Masih banyak cara untuk menyalurkan marah secara positif. Yang di atas tadi Cuma salah satu contohnya aja, kok!

Menghormati Guru
Guru? Digugu dan ditiru. Pahlawan tanpa tanda jasa. Tapi kok killer ya? Terus nyebelin lagi! Uurrgghh…!
Hehehe… akhwat IC, akhwat IC (sambil geleng-geleng kepala)! Butuh waktu berapa lama lagi sih untuk membuat kalian dewasa dalam menyikapi permasalahan hidup (waduoh, bahasanya berat bo!)?
Akhwat IC, guru adalah pintu ilmu bagi kita. Tanpa mereka, kita ga bakalan bisa mengenal dunia dan sesisinya. Tanpa mereka, kita ga bakalan mempunyai bayangan tentang harapan kita. TANPA MEREKA, KITA ADA TAPI TIADA (karena kita ga mengetahui apakah sebenarnya dunia yang kita tempati ini). Buku emang bisa memberikan kita ilmu, tapi buku berbeda dengan guru. Buku ga bisa ditanyai, buku ga bisa diajak berdiskusi.
Yang buat Qawat sedih adalah, makin ke sini, guru semakin ga dihormati. Beliau-beliau semakin sering diumpat, dicela, dighibahi. Bukan sekali-dua kali Qawat menangkap basah ada di antara kita sedang mengungkapkan kekesalannya pada guru sambil mencemooh. Naudzubillahi min dzalik… mulai dihilangkan tuh, kebiasaan kayak gitu! Ga baik!
Untuk masalah ini, Qawat Cuma berpesan satu hal, hormati guru kita walaupun ia telah menjadi musuh kita. Setidaksukanya kita kepada guru, penghormatan kepada mereka tetaplah hal yang wajib dikerjakan oleh murid mereka. Guru dalam hal apapun, yang kita anggap ga penting sekalipun. Lewat merekalah, kita bisa dinaikkan derajatnya di hadapan Allah karena ilmu yang mereka berikan kepada kita.

Ga Ribut di Masjid
Dari dua puluh empat jam yang Allah beri ke kita, percaya ga kalo kita meluangkan lebih banyak waktu untuk urusan dunia daripada urusan akhirat? Padahal kita tahu bahwa kehidupan yang lebih abadi ya adanya di akhirat.
Di waktu-waktu sempit inilah, harusnya kita memaksimalkan keberadaan kita saat di masjid, untuk bersujud kepada-Nya, untuk bermunajat kepada-Nya, bukan sekedar untuk menghindari poin.

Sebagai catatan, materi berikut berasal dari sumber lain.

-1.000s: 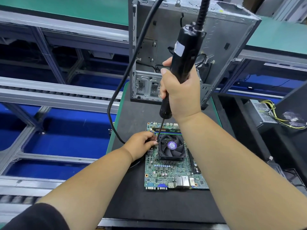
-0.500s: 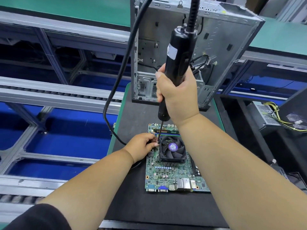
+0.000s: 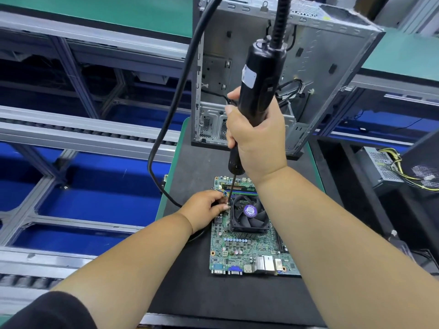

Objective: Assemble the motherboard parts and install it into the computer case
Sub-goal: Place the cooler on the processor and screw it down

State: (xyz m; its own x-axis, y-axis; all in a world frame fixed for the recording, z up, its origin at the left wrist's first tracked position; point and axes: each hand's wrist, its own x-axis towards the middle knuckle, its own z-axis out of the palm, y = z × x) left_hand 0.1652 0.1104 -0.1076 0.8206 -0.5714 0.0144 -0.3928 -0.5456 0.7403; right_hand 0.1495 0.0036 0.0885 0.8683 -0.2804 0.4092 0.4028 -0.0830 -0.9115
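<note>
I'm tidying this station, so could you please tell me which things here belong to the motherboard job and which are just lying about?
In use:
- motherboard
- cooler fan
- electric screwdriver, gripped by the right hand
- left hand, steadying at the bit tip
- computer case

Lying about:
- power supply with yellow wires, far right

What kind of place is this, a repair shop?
More likely a computer assembly line: a roller conveyor runs beside the bench, a corded electric screwdriver hangs overhead, and an open computer case waits behind the motherboard.
</note>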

Karena itulah, saat kita sedang wirid atau baca Al-Quran, mbok ya betul-betul dimanfaatkan gitu lo! Jangan ngobrol aja. Beneran deh, ngobrol itu masih bisa dilakukan di tempat manapun di IC ini. Di kamar, di kelas, di kantin, di mana-mana, asal bukan di masjid saat wirid dan ngaji.
Wirid dan ngaji itu kan menghadap Allah. Mohon benar-benar dikhusyu’i, dinikmati. Minta ampun atas segala dosa-dosa kita. Dengan mengobrol, kita tuh mengganggu orang lain yang ingin khusyu’ lo! Jadi, bukannya ampunan yang kita dapatkan, jangan-jangan malah dosa kita bertambah. Bagitu juga kalo udah iqamat. Sst… volume suaranya tolong dong dikecilin!

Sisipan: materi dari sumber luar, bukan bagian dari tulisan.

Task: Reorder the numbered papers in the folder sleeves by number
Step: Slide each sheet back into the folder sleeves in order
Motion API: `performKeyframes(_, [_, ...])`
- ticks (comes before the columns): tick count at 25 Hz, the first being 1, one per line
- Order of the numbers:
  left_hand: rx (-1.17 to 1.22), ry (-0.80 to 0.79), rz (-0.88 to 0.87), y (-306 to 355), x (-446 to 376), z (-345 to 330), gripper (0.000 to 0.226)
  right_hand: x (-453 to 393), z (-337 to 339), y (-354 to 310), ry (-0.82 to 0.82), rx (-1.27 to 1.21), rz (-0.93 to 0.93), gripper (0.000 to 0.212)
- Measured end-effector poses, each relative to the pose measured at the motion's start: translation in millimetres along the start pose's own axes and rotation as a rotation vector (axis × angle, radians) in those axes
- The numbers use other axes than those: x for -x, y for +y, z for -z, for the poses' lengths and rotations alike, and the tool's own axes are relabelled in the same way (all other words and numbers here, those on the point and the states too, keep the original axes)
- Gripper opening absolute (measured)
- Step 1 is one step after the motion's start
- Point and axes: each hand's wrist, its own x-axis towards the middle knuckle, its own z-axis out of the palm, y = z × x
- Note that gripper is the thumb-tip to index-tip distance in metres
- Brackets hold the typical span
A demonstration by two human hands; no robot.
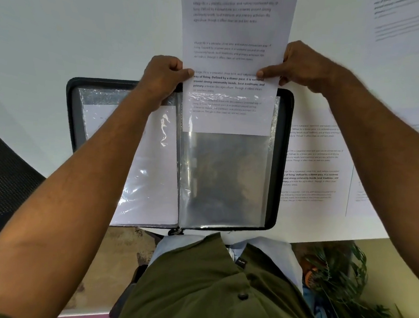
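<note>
Hands pinching paper (234,47) edges, left hand (164,75), right hand (300,65), bottom inside sleeve (224,175)

The person is wearing an olive-green shirt (217,291) with short sleeves, so both forearms are showing bare from elbow to wrist, with fine hair along them. A dark round button (242,295) is sitting on the shirt front near its middle, and a small dark tag (241,261) with tiny pale lettering, too small to read, is showing at the placket's far end. Under the shirt's far hem, light blue-grey trousers (170,246) are showing on the left and right. The left hand (163,77) and right hand (300,65) are wearing no gloves, rings or watch.
</note>
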Motion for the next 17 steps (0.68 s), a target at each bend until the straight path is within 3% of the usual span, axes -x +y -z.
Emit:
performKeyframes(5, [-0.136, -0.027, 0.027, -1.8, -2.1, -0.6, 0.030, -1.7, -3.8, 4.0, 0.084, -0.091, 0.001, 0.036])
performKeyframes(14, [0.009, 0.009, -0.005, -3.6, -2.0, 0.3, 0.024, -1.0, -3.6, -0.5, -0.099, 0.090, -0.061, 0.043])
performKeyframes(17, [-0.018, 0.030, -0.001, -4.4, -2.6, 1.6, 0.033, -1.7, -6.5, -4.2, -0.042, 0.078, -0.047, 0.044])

Naa… kalo semua tenang kan, semua senang. Yang doa bisa khusyu’, yang ga ngobrol juga bisa tambah pahalanya. Subhanallah!

Memaafkan Orang Lain
Tips terakhir dari Qawat dalam edisi kali ini adalah kita harus belajar untuk memaafkan orang lain. Kenapa?

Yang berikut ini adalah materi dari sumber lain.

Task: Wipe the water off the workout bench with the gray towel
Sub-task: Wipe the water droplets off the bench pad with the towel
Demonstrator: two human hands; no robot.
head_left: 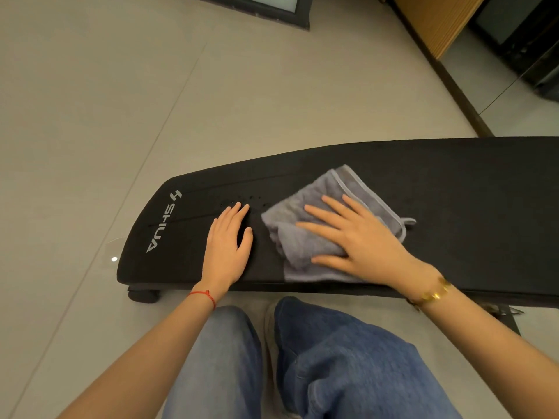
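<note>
A black padded workout bench point(453, 189) with a SHUA logo at its left end runs across the view. A crumpled gray towel point(305, 237) lies on its middle. My right hand point(357, 234) presses flat on the towel, fingers spread and pointing left. My left hand point(228, 240) rests flat on the bare pad just left of the towel, fingers together, holding nothing. A few small dark water drops point(242, 199) dot the pad beyond my left fingertips.
Pale tiled floor point(121, 101) surrounds the bench. A bench foot point(143, 294) pokes out under the left end. My jeans-clad legs point(302, 367) stand right against the near edge. A wooden cabinet point(435, 19) and a dark baseboard are at the back right.
</note>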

Iya, Qawat tahu, sulit untuk memaafkan orang lain, apalagi kalo salahnya udah besar banget sama kita dan sukar untuk dilupakan. Sakit dan perih bercampur jadi satu. Mau ga dimaafkan kok kejam banget, dimaafkan juga nanti dia-nya malah keenakan. Membalas perlakuan “kejam” dia dengan sebuah maaf? Iih… ga lah yaw!
Naa… karena berat itulah, kekuatan maaf itu dahsyat banget! Emang di mana sih kekuatannya? Ya jelas dong, kekuatannya terletak pada orang yang sanggup memberikan maaf itu. Ga mudah lo, mengikhlaskan sesuatu yang telah lewat dan ga bisa diubah serta berdampak buruk bagi kita.
Qawat mau cerita lagi nih! Pernah suatu ketika, saat Rasulullah sedang bercengkrama dengan sahabat-sahabatnya, ada seseorang lewat di depan mereka. Nabi berkata, “Ia adalah calon penghuni surga”. Salah satu sahabat yang bercengkrama dengan Rasul bingung dan bertekad ingin mengetahui, amalan apa yang dilakukan oleh orang itu sehingga kedatangannya begitu dinantikan oleh surga.
Menginaplah sahabat di rumah orang itu. Diamat-amati perilakunya. Ga ada amalan istimewa yang dilakukannya. Ia bangun pagi-pagi, shalat Subuh, berangkat bekerja, seperti orang lain. Tengah malam, ia shalat Tahajud seperti layaknya para sahabat Nabi pada zaman itu.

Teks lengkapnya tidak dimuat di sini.